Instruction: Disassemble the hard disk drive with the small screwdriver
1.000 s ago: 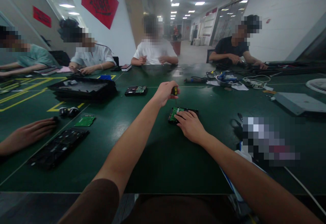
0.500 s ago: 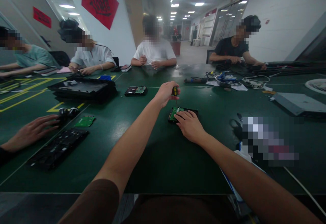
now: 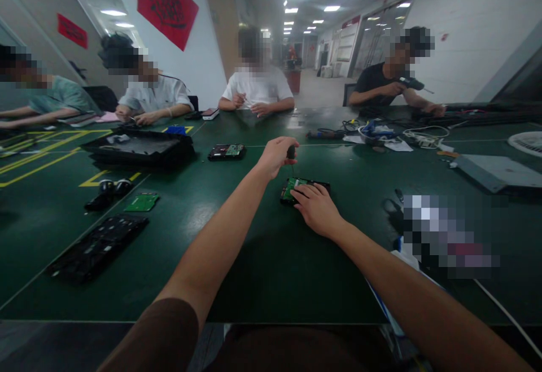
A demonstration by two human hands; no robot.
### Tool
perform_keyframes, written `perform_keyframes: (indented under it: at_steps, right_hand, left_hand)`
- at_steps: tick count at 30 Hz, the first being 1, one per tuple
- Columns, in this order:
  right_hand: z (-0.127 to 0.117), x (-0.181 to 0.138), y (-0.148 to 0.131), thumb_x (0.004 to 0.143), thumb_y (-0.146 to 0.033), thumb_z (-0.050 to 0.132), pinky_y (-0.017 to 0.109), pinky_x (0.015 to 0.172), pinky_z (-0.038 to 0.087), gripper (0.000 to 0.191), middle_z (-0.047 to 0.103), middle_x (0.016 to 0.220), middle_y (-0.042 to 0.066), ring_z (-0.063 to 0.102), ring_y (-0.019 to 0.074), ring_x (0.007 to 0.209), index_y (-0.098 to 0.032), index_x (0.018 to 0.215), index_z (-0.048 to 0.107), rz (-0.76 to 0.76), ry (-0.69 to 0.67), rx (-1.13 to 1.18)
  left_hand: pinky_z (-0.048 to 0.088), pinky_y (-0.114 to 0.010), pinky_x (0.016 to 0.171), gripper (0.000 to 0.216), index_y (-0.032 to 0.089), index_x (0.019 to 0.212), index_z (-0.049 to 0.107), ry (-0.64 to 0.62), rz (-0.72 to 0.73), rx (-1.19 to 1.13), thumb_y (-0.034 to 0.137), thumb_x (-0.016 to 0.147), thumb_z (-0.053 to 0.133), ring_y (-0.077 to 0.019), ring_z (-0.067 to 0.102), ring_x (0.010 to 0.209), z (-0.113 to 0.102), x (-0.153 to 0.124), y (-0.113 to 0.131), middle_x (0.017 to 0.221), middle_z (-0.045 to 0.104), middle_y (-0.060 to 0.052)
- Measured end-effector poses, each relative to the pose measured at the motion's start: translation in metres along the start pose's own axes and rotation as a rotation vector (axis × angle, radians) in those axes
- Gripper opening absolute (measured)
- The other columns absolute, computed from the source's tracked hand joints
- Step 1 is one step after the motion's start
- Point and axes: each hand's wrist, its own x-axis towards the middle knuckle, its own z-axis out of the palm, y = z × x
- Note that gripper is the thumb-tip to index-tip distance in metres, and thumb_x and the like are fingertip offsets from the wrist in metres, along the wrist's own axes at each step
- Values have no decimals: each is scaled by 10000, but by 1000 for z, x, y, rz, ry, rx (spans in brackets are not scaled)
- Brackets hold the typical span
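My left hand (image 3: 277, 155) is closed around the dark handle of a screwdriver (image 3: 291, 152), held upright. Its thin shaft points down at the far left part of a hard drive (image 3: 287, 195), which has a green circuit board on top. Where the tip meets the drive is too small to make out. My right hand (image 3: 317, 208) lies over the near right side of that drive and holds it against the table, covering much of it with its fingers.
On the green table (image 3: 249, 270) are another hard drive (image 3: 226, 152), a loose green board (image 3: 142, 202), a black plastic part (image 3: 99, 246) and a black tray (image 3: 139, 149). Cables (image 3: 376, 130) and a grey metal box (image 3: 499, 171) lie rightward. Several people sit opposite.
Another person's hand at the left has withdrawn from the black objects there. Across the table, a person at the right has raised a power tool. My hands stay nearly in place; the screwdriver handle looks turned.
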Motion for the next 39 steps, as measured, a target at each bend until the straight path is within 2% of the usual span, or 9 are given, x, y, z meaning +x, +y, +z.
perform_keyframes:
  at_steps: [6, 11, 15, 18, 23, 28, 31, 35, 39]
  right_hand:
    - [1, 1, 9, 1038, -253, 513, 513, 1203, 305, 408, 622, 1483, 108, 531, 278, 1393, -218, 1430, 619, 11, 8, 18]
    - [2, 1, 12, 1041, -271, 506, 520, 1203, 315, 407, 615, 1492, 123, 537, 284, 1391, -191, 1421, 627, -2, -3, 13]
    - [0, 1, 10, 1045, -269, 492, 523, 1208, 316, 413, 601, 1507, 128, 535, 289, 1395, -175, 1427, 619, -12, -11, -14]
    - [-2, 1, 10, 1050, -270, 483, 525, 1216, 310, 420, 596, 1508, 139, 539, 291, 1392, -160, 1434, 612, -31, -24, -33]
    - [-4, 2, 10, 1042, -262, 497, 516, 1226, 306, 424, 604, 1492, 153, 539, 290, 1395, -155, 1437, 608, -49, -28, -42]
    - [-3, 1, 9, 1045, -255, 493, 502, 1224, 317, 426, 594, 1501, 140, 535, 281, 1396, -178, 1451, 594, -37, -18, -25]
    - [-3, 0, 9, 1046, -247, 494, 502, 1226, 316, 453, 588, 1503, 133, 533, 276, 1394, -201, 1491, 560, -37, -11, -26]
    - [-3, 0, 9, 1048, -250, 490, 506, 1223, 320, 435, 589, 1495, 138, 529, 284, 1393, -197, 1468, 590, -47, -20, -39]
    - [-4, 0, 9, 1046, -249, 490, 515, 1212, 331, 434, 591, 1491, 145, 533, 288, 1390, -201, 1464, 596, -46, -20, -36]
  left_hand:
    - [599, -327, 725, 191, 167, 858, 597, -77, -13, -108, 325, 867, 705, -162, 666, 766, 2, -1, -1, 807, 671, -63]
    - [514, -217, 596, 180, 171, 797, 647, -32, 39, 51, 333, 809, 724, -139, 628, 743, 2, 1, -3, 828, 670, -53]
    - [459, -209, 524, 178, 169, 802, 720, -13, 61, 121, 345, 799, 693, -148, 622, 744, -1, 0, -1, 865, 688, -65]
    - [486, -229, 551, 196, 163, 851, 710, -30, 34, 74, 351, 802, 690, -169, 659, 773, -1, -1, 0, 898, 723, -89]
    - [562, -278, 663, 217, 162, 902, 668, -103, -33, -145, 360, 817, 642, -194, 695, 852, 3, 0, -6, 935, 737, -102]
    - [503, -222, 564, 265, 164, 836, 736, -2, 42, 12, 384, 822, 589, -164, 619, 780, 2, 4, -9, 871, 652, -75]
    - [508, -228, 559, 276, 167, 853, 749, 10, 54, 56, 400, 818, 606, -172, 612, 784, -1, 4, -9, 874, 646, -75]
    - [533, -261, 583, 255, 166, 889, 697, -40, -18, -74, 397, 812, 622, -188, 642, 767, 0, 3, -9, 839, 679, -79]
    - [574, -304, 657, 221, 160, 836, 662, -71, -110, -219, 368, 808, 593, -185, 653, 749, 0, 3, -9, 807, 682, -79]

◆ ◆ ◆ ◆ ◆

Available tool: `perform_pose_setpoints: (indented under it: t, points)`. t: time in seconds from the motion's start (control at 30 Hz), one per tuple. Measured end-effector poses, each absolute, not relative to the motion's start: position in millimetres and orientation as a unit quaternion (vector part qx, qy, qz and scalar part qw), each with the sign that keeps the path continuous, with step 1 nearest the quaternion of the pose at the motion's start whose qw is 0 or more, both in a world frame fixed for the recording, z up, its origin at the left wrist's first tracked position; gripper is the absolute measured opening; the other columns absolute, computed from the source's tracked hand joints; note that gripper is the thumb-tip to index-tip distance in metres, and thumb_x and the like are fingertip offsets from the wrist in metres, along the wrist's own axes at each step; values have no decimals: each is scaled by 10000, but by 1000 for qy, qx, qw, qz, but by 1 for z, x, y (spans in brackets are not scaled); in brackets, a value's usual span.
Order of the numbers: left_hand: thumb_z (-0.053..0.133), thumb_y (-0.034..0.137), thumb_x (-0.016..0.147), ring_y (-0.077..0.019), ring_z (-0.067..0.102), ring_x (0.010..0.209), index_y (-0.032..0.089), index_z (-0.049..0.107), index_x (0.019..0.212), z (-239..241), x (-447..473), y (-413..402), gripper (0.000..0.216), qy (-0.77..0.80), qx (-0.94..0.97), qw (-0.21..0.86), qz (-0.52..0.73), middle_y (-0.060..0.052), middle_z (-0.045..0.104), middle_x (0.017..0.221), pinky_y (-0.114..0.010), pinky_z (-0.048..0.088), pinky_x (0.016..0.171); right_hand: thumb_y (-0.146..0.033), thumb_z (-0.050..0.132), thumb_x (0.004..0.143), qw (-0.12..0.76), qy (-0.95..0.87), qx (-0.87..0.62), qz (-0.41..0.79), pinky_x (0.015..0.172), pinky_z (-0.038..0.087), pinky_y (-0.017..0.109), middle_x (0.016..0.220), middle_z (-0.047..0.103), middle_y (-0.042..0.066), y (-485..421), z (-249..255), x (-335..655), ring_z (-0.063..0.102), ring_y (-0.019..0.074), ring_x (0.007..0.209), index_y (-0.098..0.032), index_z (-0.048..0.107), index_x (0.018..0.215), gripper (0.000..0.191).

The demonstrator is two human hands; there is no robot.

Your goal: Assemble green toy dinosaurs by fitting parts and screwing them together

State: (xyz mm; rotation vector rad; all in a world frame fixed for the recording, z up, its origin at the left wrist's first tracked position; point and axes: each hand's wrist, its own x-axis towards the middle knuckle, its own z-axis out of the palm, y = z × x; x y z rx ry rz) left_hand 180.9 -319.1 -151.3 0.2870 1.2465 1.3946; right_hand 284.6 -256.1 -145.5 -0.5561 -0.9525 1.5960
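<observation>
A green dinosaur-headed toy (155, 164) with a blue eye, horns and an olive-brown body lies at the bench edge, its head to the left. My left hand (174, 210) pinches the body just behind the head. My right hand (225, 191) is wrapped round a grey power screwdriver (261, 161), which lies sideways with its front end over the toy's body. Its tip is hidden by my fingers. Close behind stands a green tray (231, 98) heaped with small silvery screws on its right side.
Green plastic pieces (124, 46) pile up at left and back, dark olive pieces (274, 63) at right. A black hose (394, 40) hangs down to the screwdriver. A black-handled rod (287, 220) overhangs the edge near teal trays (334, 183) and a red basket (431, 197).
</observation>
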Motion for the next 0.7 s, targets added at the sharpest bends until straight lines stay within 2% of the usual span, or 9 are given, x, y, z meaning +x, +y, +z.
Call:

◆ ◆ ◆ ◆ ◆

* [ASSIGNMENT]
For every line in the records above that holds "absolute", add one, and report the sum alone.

* [WRITTEN REPLY]
3